Редкие прохожие косились на них и старались прибавить шагу. Один раз стайка озорных мальчишек лет одиннадцати, все еще болтавшихся на улице, закидала супругов объедками из мусорного бака, свистя и улюлюкая, и Ползуновым пришлось пуститься наутек, из последних сил налегая на уставшие ноги. Если вначале такая реакция местного населения их удивляла, то, внимательно посмотрев друг на друга, они все поняли.

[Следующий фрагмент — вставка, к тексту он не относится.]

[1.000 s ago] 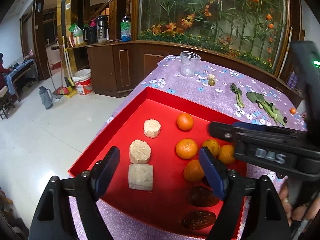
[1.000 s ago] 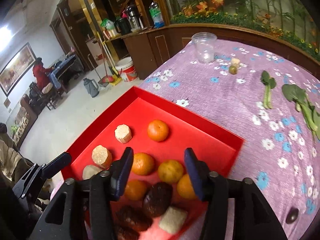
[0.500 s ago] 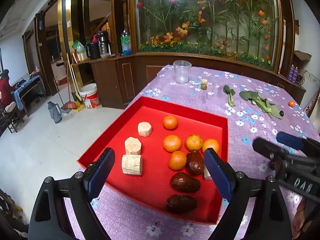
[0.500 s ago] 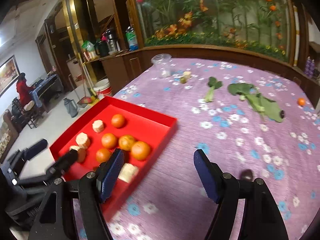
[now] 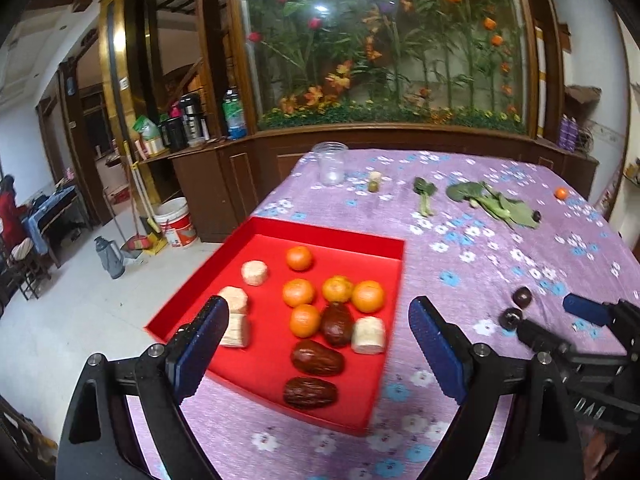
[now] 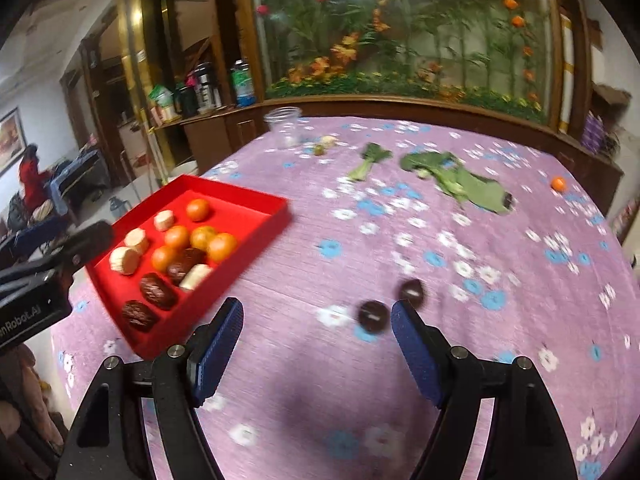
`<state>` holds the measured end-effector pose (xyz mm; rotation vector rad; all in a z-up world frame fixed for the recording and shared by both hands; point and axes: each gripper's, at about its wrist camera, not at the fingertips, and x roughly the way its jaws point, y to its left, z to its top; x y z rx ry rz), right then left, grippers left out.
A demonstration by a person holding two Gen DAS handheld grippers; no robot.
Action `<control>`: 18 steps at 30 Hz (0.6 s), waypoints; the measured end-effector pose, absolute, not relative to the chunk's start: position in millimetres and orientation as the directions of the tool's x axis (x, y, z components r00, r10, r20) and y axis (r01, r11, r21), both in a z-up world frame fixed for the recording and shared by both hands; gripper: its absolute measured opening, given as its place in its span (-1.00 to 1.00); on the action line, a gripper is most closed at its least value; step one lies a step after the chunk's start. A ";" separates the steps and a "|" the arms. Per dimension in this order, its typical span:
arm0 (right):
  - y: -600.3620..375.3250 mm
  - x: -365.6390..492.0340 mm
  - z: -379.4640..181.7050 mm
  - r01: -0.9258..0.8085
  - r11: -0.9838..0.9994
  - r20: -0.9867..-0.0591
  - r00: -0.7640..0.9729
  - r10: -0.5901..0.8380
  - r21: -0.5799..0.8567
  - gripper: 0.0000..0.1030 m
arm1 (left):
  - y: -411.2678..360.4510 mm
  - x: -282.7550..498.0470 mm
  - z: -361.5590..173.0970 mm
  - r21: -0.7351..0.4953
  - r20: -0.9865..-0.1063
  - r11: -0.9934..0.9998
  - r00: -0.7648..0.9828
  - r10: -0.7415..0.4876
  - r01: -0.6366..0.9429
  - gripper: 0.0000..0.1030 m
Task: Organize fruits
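"Robot.AI" on left hand-held gripper (image 6: pixel 92 242)

A matt purple floral cloth (image 5: pixel 500 264) covers the counter. The shallow red tray (image 5: pixel 362 240) looks like smooth card. Glossy-skinned orange mandarins (image 5: pixel 299 258) sit at its twelve o'clock side, wrinkled brown dates (image 5: pixel 310 393) (dull sheen) at six. A clear plastic cup (image 5: pixel 330 163) stands beyond.
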<state>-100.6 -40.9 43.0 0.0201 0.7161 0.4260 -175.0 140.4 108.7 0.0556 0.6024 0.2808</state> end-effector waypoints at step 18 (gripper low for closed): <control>3.8 -116.9 36.1 -0.512 0.845 -0.660 0.584 0.473 0.153 0.65 | 125.6 -211.6 137.6 0.190 -0.234 0.849 0.817 0.527 -0.493 1.00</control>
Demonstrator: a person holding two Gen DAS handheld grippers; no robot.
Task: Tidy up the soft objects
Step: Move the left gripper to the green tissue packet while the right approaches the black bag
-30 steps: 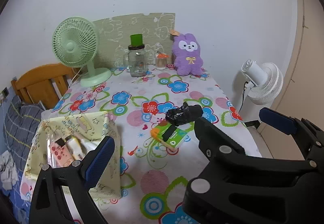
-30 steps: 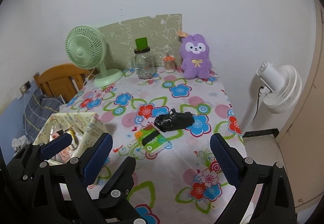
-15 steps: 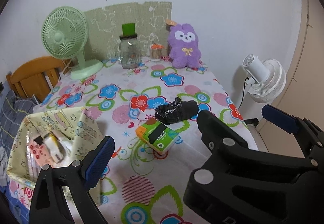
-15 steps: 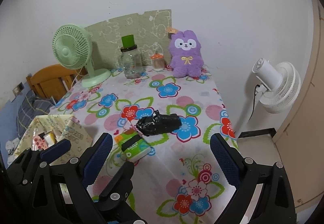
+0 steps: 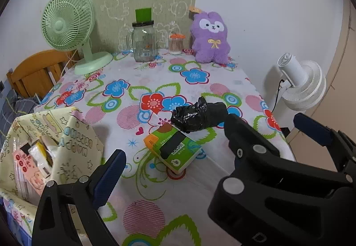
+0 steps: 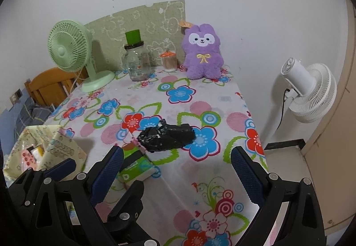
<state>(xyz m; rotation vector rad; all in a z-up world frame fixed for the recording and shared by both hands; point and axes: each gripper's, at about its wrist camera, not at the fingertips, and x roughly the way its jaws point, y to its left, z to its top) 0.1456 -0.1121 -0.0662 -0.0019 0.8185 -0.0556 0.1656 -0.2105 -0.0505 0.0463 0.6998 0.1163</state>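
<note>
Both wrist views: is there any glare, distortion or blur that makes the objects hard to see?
Left wrist view: the fisheye bends the beige door edge and darkens the corners; small glare spots lie on the crumpled black plastic bag, otherwise sharp. Right wrist view: same curving; the bag glints, and the green table fan throws a soft shadow on the wall.

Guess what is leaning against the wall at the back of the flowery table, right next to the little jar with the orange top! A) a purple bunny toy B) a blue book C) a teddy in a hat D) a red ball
A: a purple bunny toy with a yellow bow sits upright at the table's far edge against the wall, beside the small orange-topped jar.
</note>
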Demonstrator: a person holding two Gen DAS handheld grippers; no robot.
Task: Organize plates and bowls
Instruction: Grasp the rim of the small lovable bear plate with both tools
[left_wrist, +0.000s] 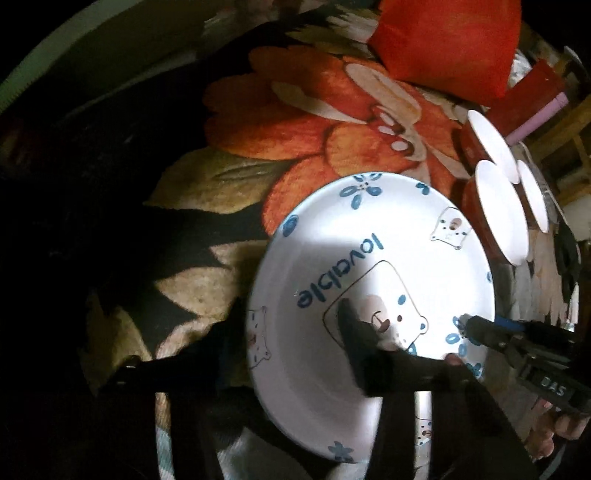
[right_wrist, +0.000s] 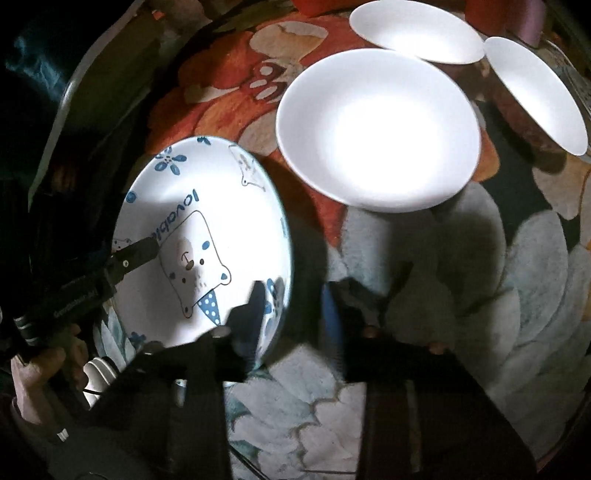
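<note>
My left gripper (left_wrist: 291, 343) and right gripper (right_wrist: 291, 310) are both clamped on the rim of the bear plate (left_wrist: 369, 295), held tilted above the floral blanket (left_wrist: 295, 122). Beyond the plate, three white bowls (right_wrist: 376, 129) sit close together but unstacked, so I judge most sorting remains.

A home, by the look of it — a thick pile rug (left_wrist: 332, 122) with big orange flowers serves as the work surface. Beyond its far edge lie a red cloth bundle (left_wrist: 447, 40) and wooden furniture (left_wrist: 572, 140) — household clutter, dimly lit.
</note>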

Не каждый день увидишь на улицах Пномпеня европейку в мужских носках, длинном волочащемся по лужам вечернем платье с разрезом до середины бедра, глубоким декольте и рваным подолом, с мокрыми кудлатыми волосами, в которых торчат веточки и листики, всю ободранную и исцарапанную, с разбитыми коленками, под руку со спутником в ботинках на босу ногу, в черном, вонючем, насквозь мокром и рваном смокинге, перемазанном до самых пят пищевыми отходами, в съехавшем набок галстуке бабочкой и грязной некогда белой сорочке.
– Тебе не кажется, что мы привлекаем слишком много внимания? – спросила Юля у мужа. И в этот момент возле них притормозил белый, сильно ржавый, очень старенький «Рено Меган», из которого вышел важный, строгий камбоджиец лет сорока пяти и, значительно покосившись на окна, пикнул сигнализацией.
Василий резко взял с места, налетев на растерявшегося кхмера и прижав его к машине, стал совать мужику в нос свой бумажник, одновременно тыча пальцем в авто.
Мужик отбивался от Василия, что-то нервно кричал. Чувствуя, что дело пахнет полицейским участком, Юля кинулась на помощь мужу, пытаясь заверить несчастную жертву нападения, что ее не собираются грабить, а скорее наоборот.
Когда Василий открыл свой бумажник, кхмер оживился и даже стал проявлять горячую заинтересованность в сделке. Хитрый азиат быстро смекнул, что чокнутые богатенькие европейцы остро нуждаются в его развалюхе, и в ходе жаркой короткой перепалки выжал-таки из них вчетверо против ее реальной стоимости.
Завладев наконец вожделенной машиной, супруги, быстренько запрыгнув в нее, взяли с места в карьер и спустя минуту скрылись в лабиринте улочек, предварительно спросив у ошалевшего от счастья пномпеньца, в какой стороне Таиланд.
– Ну вот, – вздохнула Юля, с облегчением скинув мужнины носки и вытянув натруженные ноги. – Теперь ты мне расскажешь, что там произошло?
Рассказ Василия был короток и подробностями не изобиловал. Они со Стрельцовым ругались в курительной, отпугивая своими перекошенными злобой лицами всех страждущих курильщиков, кои заглядывали в комнату. Они переругивались, сыпля угрозами, когда Стрельцов вдруг замолчал, глядя куда-то в сторону, а потом, схватив Василия под руку, начал нести какую-то чушь про взаимовыручку, дружеские связи, цивилизованные способы конкуренции, стал предлагать выпить за перемирие и все время тянул его в зал. Василий окончательно рассвирепел: «Вот, думаю, скользкий гаденыш, еще мозги мне пудрить будет, нашел лоха! Короче, высказал ему все, что думал, вырвал у него свою руку и пошел в зал, а когда уже был в дверях зала, оглянулся, хотел этому гаду на прощание палец показать, а он на полу лежит лицом вверх. Ну, я растерялся, сначала хотел уйти, а потом думаю – вдруг ему плохо, помрет еще, не дай бог, и вернулся. А он уже помер. Лежит и смотрит вверх пустыми глазами, а изо рта тоненькая красная струйка вытекает. Я решил на всякий случай послушать, может, сердце еще бьется, наклонился и вижу – прямо у меня перед глазами красное пятно по груди расползается. От страха у меня вся рубашка намокла, ну, думаю, дела, а главное – когда? Значит, только я спиной повернулся, кто-то его в ту же минуту и пришил. И ведь ни шума, ни оружия – ничего. И не видел я никого, ни пока мы ругались, ни когда я выходил. Дальше я разбираться не стал, оглянулся быстренько, не видит ли кто, вскочил на ноги, занавеску в курительную задернул и к тебе».